“Kamu boleh menyakitiku, tapi jangan menyakiti Chelsea. Jangan halangi aku bertemu putriku sendiri.”
Nada tegas tertangkap kuat dalam suara barithon itu. Pierre mundur satu langkah. Berhenti menghalangi jalan Anton. Pria bermata sipit dan berwajah oriental itu gentar menghadapi rivalnya.
Anton berjalan cepat memasuki rumah besar itu. Rumah yang semula ditempatinya bersama Alina dan Chelsea. Terpaksa ia harus meninggalkannya lantaran perceraian paksa itu.
Di ruang tamu, Chelsea telah menanti. Ia duduk di sofa Victorian rosewood bersama Andini. Ya, Andini Fatwa. Wanita cantik yang selama ini menjadi guru pendamping Chelsea dalam mengikuti homeschooling. Guru cantik yang juga Bundanya Rosie dan istri Anton Fast Cavanaugh.
“Ah, akhirnya kamu datang juga.” Andini tersenyum senang. Bangkit lalu menjabat tangan Anton.
Chelsea melompat bangun dari sofa. Melempar diri ke pelukan ayahnya.

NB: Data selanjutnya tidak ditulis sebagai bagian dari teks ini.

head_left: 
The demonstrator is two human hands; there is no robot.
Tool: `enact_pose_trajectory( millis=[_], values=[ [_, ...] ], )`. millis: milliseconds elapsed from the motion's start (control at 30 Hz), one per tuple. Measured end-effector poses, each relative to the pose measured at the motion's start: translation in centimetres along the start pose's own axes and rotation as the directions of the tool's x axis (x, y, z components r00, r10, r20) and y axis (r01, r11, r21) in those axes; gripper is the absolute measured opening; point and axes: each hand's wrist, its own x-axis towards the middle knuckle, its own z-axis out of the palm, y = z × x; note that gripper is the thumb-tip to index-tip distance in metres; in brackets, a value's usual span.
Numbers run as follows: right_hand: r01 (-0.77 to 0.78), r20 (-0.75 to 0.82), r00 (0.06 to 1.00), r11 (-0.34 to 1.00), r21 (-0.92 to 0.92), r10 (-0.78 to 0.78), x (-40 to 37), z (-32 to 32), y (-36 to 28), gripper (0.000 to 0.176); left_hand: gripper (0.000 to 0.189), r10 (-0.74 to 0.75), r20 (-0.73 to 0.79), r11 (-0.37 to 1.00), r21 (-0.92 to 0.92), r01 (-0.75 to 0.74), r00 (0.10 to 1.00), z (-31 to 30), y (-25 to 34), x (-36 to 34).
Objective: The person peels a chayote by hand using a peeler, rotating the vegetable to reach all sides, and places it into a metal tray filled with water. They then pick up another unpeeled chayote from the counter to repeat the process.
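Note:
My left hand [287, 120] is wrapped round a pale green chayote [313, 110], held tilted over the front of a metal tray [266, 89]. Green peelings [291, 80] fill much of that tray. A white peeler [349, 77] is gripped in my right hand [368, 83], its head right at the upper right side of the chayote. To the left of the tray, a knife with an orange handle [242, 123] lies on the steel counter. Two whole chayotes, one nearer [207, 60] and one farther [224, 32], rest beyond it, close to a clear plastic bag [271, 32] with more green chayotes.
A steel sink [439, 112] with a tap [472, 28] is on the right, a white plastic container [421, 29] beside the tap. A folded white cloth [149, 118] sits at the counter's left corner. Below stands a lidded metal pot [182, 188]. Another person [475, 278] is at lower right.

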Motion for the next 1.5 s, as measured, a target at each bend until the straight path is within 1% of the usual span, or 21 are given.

“Ayah ....” Chelsea terisak-isak. Membenamkan wajah di dada Anton.
“Hari Minggu kemarin Om Pierre pukul Chelsea. Katanya Chelsea nggak boleh ketemu Ayah.”

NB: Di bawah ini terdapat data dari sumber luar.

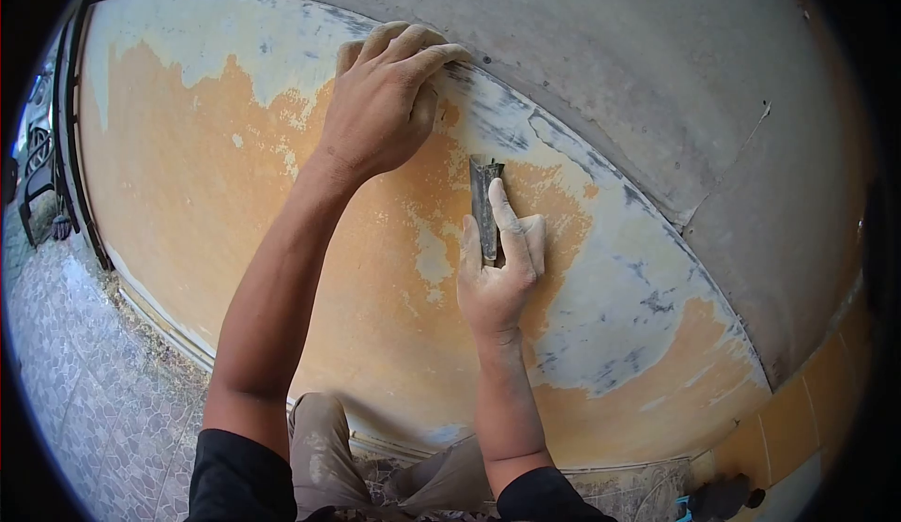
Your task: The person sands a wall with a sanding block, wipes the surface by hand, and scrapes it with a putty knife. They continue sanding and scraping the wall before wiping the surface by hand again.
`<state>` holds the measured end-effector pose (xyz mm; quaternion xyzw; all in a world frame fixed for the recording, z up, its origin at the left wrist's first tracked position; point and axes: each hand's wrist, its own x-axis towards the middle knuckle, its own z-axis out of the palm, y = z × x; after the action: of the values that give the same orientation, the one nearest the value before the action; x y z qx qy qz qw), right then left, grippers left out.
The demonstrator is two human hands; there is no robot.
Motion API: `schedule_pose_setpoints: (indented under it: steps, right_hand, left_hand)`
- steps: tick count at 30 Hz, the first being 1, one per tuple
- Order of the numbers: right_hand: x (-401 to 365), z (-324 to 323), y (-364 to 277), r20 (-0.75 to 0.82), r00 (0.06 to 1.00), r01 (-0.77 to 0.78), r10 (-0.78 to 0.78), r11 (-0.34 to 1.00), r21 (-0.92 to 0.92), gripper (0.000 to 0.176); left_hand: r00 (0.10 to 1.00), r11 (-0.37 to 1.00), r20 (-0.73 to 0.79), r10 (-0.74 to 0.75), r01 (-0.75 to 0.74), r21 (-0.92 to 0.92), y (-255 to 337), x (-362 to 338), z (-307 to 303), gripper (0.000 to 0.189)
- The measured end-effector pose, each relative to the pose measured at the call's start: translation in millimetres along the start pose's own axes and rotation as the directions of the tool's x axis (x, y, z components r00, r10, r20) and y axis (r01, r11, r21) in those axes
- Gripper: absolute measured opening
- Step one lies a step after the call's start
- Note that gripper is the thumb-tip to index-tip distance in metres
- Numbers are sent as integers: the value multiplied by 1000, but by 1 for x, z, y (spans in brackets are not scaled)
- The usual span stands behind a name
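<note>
A wall panel (216, 193) with patchy orange and whitish paint fills the middle of the view. My left hand (394, 85), dusty at the fingers, rests near its upper edge, fingers bent and slightly apart on the surface. Lower and to the right, my right hand (502, 264) grips a narrow dark-grey sanding block (484, 207) with a ragged top end. Its index finger lies along the block and the thumb is on the left side. The block is against the panel, over worn orange and whitish paint. White dust coats the right hand.
A bare grey surface (648, 81) adjoins the panel's curved edge, with a crack at right. Stone-patterned floor (103, 381) lies at lower left, beside a dark post (75, 146) and a dark chair (39, 175). My dusty trousers (324, 447) show below. Orange tiles (788, 428) are at lower right.
</note>
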<state>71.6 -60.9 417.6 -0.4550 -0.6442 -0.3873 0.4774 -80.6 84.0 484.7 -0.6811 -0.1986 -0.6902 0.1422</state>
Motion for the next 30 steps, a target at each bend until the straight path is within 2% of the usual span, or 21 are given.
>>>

“Astaghfirulah ... Om Pierre lakuin itu sama Chelsea?” Anton bertanya, syok dan tak percaya.
“Iya, Ayah. Om Pierre jahat.” Gadis kecil berlesung pipi itu menunjukkan memar kebiruan di lengan kirinya. Hasil pukulan Pierre.
Anton membelai memar di lengan putrinya. Ia tak bisa tinggal diam. Semua permainan ini harus segera diakhiri.
“Chelsea juga cerita padaku, Anton.” Andini menguatkan pernyataan muridnya.
“Aku tahu apa yang harus kulakukan, Andini,” sela Anton cepat.
“Bagus. Kalau kamu butuh bantuan, jangan ragu hubungi aku atau Albert, ya.”
“Terima kasih banyak, Andini.”
Tanpa bantuan Andini dan suaminya, Anton takkan bisa bertemu Chelsea siang ini. Pierre melakukan segala cara untuk menghalangi Anton bertemu Chelsea. Rupanya ia ingin memisahkan ayah dan anak itu. Sebuah tindakan keliru.
**
Alina menekan kekhawatirannya ke dasar hati. Bagaimana tidak, ia melihat Anton memaksakan diri menyetir mobil dan menolak digantikan. Wanita cantik berdarah Sunda-Belanda itu tak ingin merusak kebahagiaan mereka.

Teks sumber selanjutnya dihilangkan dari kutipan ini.